Wien. Der aus der Untersuchungshaft entlassene Tierschützer Martin Balluch steht bei der Nationalratswahl auf der grünen Kandidatenliste. In diversen Internet-Foren wird deswegen bereits aufgerufen, Balluch mittels Vorzugsstimmen ins Parlament zu bringen. Der Tierschützer selbst erklärte, er habe noch nicht überlegt, ob er einen Vorzugsstimmen-Wahlkampf führen will.
Das Überlegen kann sich der Tierschützer aber sparen: Denn er bekommt – wie die Grünen am Freitag auf Anfrage der „Presse“ nochmals bestätigten – nur einen Platz auf der grünen Bundesliste. Und auf dieser gebe es gar keine Vorzugsstimmen, erklärt wiederum Robert Stein, Leiter der Wahlabteilung im Innenministerium. Vorzugsstimmen können nur an Bewerber im Regional- sowie im Landeswahlkreis vergeben werden. Damit scheint Balluchs Traum von einem Parlamentseinzug in weite Ferne gerückt: Denn Grünen-Chef Alexander Van der Bellen hatte lediglich versprochen, Balluch an „sichtbarer Stelle“ unter den ersten 15 auf der Bundesliste zu reihen. Aussicht auf den Einzug ins Parlament versprechen aber nur die ersten fünf Plätze.
Grüner Listenkampf am Sonntag
Die Entscheidung über die Platzvergabe auf der Bundesliste fällt bei den Grünen am Sonntag beim Bundeskongress in Graz. Und dabei wird es heiß hergehen: Selbst altgediente Grün-Mandatare wie Sicherheitssprecher Peter Pilz, Sozialsprecher Karl Öllinger oder Budgetsprecher Bruno Rossmann müssen um einen guten Platz zittern.
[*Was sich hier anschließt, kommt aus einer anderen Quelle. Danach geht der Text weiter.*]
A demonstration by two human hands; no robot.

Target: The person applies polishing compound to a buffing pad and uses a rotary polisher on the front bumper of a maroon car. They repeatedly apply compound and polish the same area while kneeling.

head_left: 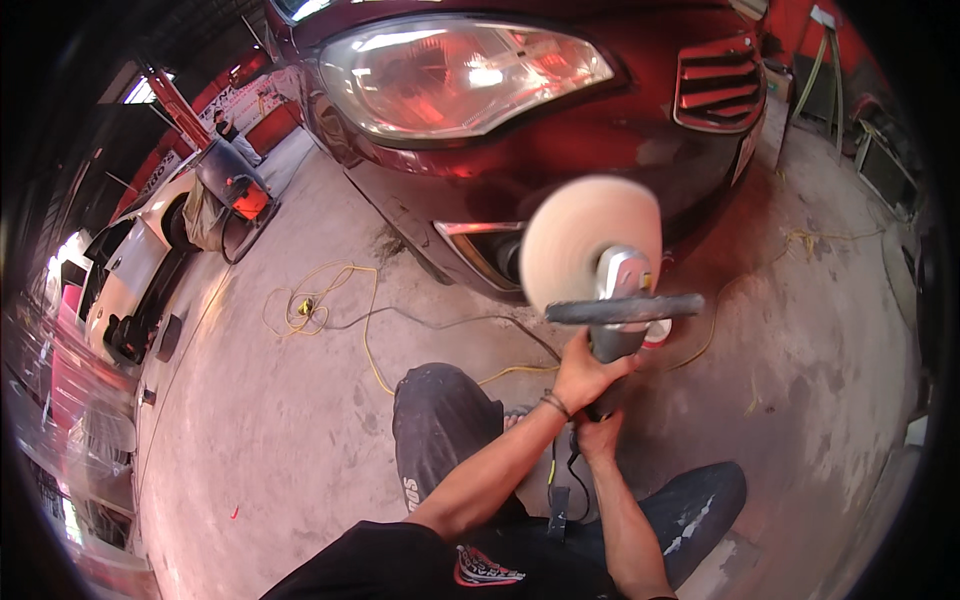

Pilz will sogar seine politische Karriere beenden, wenn er nicht auf Platz vier gereiht wird. Pilz und Rossmann kandidieren auf keiner anderen Liste. Öllinger könnte noch auf einen Einzug über die Wiener Landesliste hoffen. Dort ist er aber nur am wenig aussichtsreichen sechsten Platz gereiht.